BEGIN

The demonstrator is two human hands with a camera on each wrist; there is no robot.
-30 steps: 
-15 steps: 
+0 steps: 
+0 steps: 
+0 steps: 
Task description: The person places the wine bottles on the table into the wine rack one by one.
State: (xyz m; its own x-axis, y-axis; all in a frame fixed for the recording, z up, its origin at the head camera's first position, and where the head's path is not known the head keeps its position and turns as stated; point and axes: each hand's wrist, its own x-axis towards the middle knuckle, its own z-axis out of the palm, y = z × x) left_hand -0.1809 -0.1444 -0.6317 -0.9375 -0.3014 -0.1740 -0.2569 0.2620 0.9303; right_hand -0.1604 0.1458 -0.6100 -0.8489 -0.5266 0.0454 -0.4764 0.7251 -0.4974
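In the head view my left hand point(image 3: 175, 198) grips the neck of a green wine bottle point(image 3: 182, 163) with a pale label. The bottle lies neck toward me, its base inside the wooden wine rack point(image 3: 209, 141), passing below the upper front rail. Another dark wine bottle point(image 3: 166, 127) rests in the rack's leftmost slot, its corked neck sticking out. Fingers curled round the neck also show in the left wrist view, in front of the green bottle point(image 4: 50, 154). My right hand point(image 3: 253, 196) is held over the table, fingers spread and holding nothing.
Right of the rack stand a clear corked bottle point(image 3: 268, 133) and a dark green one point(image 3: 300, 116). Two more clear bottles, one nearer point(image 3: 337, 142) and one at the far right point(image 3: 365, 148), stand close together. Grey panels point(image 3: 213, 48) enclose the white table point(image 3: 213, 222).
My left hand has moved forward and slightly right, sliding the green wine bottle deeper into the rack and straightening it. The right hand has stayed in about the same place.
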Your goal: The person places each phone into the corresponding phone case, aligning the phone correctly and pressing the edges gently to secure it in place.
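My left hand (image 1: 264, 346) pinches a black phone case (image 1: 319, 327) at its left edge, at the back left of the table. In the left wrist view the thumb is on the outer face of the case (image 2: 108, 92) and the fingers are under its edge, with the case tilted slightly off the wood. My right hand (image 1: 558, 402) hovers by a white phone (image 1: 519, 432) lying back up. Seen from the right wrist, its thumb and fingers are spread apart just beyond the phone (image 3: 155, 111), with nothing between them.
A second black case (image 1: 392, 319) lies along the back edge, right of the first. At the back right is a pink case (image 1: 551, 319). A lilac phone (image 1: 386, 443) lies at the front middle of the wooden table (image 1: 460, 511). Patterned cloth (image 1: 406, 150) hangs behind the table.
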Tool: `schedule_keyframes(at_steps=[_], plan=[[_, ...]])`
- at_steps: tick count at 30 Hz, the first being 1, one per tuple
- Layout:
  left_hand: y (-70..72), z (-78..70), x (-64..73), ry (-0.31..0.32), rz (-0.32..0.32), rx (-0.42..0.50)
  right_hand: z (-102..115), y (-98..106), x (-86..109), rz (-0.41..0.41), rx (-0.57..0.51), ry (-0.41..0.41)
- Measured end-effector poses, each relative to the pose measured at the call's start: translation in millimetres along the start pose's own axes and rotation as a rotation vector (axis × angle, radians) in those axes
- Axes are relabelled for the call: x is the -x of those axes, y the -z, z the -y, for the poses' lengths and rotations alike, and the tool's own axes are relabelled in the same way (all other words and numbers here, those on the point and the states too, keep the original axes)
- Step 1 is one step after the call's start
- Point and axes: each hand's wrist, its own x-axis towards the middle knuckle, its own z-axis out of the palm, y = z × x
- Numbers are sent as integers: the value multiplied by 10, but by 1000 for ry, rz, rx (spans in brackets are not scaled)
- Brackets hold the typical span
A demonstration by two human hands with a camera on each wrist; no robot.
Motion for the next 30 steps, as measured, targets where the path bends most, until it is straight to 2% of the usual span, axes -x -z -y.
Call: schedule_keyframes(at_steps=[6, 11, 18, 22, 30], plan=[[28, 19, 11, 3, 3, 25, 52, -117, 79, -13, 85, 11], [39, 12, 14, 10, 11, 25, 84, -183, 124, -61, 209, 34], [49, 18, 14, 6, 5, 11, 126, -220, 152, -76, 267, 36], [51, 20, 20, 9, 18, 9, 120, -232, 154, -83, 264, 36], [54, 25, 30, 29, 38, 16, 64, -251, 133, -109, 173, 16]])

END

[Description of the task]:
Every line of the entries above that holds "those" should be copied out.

[Written solution]:
- Measured end-effector poses, each relative to the pose measured at the call's start: translation in millimetres along the start pose's own axes and rotation as a rotation vector (axis × angle, radians) in those axes
- Axes are relabelled for the call: x is the -x of those axes, y the -z, z the -y, for the poses' lengths and rotations alike, and the tool's own axes are relabelled in the same way (all other words and numbers here, those on the point and the states too, keep the original axes)

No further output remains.